5. Model Application: Forming Simulation

The forming simulations were carried out to demonstrate the practical application of the developed models. A set of forming tools with a stamp of T-shape geometry was used (Figure 17). The textile fabric was placed between the blank holder and the female tool. The stamp formed the fabric into the female tool while the blank holder restrained the fabric. Two different blank holder forces were applied: 0 N (no blank holder at all) and 100 N. The results of forming simulation with both macro- and meso-models for the textile fabric variant 1 are shown in Figure 18. In general, the results from both models show agreement with each other with some deviations.

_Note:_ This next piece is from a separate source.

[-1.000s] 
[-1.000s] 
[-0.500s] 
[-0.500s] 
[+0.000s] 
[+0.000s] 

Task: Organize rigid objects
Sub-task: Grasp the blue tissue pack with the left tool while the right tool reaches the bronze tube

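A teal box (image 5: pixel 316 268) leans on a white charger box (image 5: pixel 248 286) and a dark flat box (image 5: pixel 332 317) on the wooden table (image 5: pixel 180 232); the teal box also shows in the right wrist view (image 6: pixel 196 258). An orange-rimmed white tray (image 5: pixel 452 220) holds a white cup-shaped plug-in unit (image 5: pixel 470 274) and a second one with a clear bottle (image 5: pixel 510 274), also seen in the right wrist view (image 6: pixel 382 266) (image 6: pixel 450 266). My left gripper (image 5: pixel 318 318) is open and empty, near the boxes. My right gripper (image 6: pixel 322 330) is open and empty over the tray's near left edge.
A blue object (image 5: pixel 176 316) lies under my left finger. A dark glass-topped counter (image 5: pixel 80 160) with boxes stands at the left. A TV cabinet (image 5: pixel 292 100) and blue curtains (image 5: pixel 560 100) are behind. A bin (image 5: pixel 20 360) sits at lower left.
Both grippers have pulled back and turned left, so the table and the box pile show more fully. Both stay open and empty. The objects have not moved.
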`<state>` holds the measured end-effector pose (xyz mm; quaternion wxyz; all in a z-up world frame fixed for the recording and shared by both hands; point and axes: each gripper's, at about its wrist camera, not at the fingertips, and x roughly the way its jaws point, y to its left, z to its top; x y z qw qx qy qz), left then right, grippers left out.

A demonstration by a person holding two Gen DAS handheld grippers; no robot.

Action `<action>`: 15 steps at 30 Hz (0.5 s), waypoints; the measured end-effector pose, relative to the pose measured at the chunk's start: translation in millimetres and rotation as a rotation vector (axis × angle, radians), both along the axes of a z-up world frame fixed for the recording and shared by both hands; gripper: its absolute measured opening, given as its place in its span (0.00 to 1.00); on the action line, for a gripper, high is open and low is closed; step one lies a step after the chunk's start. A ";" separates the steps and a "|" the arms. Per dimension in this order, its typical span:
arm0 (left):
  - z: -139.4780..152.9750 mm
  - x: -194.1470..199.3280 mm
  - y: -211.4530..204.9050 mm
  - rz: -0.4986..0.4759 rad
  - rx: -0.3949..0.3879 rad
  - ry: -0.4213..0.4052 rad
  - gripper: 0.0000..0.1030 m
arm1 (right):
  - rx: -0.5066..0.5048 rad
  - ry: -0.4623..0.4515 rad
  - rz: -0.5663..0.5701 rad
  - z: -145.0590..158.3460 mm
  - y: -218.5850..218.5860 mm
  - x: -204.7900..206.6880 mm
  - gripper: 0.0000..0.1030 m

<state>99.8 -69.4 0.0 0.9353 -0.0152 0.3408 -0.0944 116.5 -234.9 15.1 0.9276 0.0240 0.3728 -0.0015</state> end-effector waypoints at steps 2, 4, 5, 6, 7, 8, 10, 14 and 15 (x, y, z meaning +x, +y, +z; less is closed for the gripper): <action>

Larger wrinkles were detected with macro- and meso-scale simulations when no blank holders were applied. Small wrinkles occurred at the edges of the geometry when a blank holder force of 100 N was applied during fabric forming. Those wrinkles were found using the macro-scale model, while the meso-scale forming results did no show a significant wrinkling. With macro-scale model, the shear angle of the whole textile can be observed, while the meso-scale model can give more details about axial force of every single yarn. By monitoring the axial force of every single yarn, the location with high risk of yarn damage can be predicted and suitable intervention can be implemented, for example adjustment of the blank holder force or using segmented blank holders.

6. Conclusions

Two types of biaxial weft-knitted fabrics were manufactured and tested. Two kinds of numerical models were developed for those fabrics. A macro-scale model based on shell elements and a laminate formulation was established in order to account for the tensile, shear, and bending characteristics. A discrete approach based on beam elements was also developed. Both approaches can reproduce the mechanical behavior of the fabrics. With the help of the virtual textile physical tests, the models were validated for all important mechanical behaviors. The macro-scale model requires moderate computational cost, but most of the important forming mechanisms can be described with such an approach in a satisfactory way. When a higher description level is required, the meso-scale model can offer some more important forming mechanisms such us yarn sliding, in-plane and out-out-plane yarn buckling, yarn damage, and gap formation. However, this results in higher computational costs.
As shown in this study, both models are suitable for further research of the forming process and can be used independently as well as in combination. The forming of one example geometry was shown using macro- and meso-scale approaches for the fabric. A comparison of the numerical results to real forming experiments would provide more information on the validity of the model approaches. As computer technology becomes faster and more affordable due to achievements in information technology, yarn- or filament-based models can be more widely used in research and in the industry. Multifilament models are nearest to the reality. The use of filament-based models for large-scale simulations, however, is still limited. In the current trend, research focusses on the expansion of the utility of the classical macro-scale model and improve the discrete modelling methods. For example, an improvement of the compressibility of beam element can make the meso-scale model suitable for research where the compaction is important without adding much computational cost [73].

Author Contributions

Experimental testing, M.Q.P.; model development, M.Q.P. and O.D.; model validation, M.Q.P.; formal analysis, M.Q.P., O.D., W.T. and T.G.; writing—original draft preparation, M.Q.P. and T.G.; writing—review and editing, O.D., W.T., T.G. and C.C.; supervision, T.G. and C.C.; funding acquisition, W.T., T.G. and C.C.

Funding

The “Saxon Alliance for Material- and Ressource-Efficient Technologies” (AMARETO) is funded by the European Union (European Regional Development Fund) and the Free State of Saxony. The authors acknowledge financial support.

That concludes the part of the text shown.